### Task to carry out
Please set down only the lines from the one containing "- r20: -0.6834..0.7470" through the end of the entries below, exactly, minus any pictures.

---

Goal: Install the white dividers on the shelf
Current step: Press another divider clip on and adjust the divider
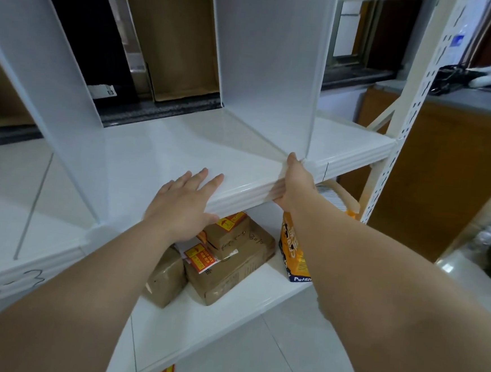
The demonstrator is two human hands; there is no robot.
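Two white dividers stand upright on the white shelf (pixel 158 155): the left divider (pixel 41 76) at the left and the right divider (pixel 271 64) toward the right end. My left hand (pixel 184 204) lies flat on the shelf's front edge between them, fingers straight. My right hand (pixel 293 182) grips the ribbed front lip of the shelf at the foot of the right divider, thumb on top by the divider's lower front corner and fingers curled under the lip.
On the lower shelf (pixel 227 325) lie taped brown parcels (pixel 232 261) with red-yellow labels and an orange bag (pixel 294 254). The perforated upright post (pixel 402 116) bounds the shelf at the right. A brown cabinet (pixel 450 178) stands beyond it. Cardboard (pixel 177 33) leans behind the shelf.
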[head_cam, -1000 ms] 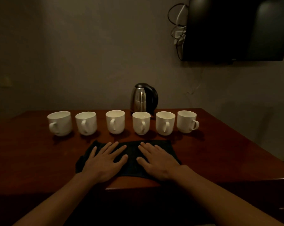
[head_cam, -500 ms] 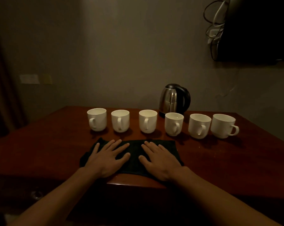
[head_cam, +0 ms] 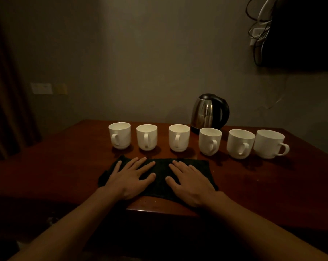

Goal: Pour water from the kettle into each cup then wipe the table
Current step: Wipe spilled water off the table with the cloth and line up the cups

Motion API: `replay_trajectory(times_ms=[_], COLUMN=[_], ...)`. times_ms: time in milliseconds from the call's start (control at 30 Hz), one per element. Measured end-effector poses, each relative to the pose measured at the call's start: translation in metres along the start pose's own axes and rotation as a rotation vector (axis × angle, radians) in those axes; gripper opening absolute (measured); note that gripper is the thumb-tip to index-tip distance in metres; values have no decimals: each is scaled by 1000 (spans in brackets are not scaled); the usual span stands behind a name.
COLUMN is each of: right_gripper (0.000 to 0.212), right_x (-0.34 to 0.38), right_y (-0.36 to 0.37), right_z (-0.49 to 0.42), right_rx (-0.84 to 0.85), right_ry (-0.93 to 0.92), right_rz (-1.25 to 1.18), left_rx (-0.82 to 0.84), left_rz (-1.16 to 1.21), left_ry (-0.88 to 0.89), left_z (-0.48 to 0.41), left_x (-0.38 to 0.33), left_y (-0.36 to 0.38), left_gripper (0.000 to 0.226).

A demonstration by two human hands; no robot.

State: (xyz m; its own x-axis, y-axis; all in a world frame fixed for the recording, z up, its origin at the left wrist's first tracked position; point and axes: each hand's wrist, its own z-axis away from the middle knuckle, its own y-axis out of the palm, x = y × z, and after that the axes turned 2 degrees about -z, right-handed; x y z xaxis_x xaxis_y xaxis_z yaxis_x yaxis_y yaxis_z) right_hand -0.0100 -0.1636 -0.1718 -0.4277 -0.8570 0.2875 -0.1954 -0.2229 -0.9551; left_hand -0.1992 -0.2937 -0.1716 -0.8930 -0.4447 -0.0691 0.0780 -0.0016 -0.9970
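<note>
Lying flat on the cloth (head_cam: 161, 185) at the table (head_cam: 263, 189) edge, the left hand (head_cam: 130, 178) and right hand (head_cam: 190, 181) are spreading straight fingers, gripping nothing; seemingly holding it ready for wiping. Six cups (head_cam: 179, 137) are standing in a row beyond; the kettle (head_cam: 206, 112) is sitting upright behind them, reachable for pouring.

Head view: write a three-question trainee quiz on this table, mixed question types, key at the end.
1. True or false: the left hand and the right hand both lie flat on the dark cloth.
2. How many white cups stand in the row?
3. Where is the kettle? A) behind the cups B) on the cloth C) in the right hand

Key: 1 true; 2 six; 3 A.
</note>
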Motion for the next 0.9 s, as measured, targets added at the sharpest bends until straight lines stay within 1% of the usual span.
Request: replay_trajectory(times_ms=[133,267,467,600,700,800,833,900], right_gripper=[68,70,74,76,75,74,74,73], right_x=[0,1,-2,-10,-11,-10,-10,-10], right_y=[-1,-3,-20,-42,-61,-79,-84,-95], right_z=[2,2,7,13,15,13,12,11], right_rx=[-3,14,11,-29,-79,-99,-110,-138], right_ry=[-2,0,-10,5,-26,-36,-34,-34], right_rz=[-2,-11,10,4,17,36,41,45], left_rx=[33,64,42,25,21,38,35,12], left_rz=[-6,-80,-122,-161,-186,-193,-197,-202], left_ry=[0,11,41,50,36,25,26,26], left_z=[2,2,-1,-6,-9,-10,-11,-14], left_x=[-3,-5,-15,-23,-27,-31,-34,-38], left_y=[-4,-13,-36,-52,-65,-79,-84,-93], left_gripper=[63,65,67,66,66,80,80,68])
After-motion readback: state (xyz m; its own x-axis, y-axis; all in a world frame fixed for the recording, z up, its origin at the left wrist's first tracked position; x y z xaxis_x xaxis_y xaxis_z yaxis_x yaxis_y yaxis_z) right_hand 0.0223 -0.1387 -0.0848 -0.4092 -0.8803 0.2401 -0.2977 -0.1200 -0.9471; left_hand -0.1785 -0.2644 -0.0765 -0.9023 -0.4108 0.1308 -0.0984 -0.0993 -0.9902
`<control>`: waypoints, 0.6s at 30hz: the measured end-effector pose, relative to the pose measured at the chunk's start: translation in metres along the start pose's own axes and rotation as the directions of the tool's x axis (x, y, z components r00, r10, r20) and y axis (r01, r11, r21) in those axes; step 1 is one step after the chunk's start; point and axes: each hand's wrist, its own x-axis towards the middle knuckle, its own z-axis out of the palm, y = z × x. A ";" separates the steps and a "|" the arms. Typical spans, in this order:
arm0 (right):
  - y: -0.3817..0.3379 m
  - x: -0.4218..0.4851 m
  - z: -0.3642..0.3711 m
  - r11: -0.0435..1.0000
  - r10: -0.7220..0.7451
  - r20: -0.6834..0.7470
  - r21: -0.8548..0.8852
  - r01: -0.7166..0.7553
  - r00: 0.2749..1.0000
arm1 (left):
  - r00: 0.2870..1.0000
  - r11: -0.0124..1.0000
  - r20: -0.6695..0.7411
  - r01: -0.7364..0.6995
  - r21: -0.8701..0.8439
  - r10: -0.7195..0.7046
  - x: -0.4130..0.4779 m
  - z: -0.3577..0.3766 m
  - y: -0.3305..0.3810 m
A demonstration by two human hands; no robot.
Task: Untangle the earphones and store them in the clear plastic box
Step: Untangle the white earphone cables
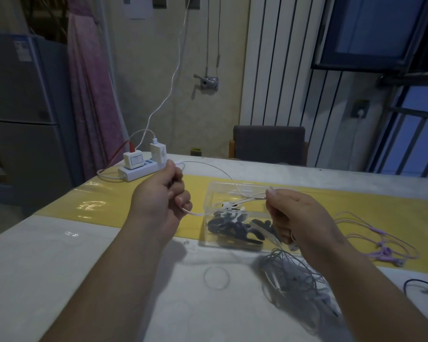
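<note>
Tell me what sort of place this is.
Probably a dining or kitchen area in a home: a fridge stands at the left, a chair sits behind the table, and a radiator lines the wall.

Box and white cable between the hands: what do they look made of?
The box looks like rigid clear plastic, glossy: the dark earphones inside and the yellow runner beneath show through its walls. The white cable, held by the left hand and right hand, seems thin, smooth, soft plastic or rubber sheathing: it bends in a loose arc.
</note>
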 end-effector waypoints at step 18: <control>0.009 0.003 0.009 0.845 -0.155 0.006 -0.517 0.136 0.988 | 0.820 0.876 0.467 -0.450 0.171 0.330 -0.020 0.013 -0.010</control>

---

### Result of this exercise
  - r20: -0.6834..0.7470
  - r21: -0.8548..0.8852
  - r01: -0.7166..0.7553
  - r00: 0.2749..1.0000
arm1 (left):
  - r00: 0.2870..1.0000
  - r11: -0.0124..1.0000
  - r20: -0.6695..0.7411
  - r01: -0.7364..0.6995
  - r21: -0.8701..0.8439
  - r10: -0.7195..0.7046
  - x: -0.4130..0.4779 m
  - z: -0.3577..0.3766 m
  - y: -0.3305..0.3810 m
A demonstration by two human hands; no robot.
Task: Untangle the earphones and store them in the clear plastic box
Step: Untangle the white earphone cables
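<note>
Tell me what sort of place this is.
Probably a dining or kitchen area in a home: a fridge stands at the left, a chair sits behind the table, and a radiator lines the wall.

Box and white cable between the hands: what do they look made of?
The box looks like rigid clear plastic, glossy: the dark earphones inside and the yellow runner beneath show through its walls. The white cable, held by the left hand and right hand, seems thin, smooth, soft plastic or rubber sheathing: it bends in a loose arc.
</note>
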 end-effector waypoints at step 18: <control>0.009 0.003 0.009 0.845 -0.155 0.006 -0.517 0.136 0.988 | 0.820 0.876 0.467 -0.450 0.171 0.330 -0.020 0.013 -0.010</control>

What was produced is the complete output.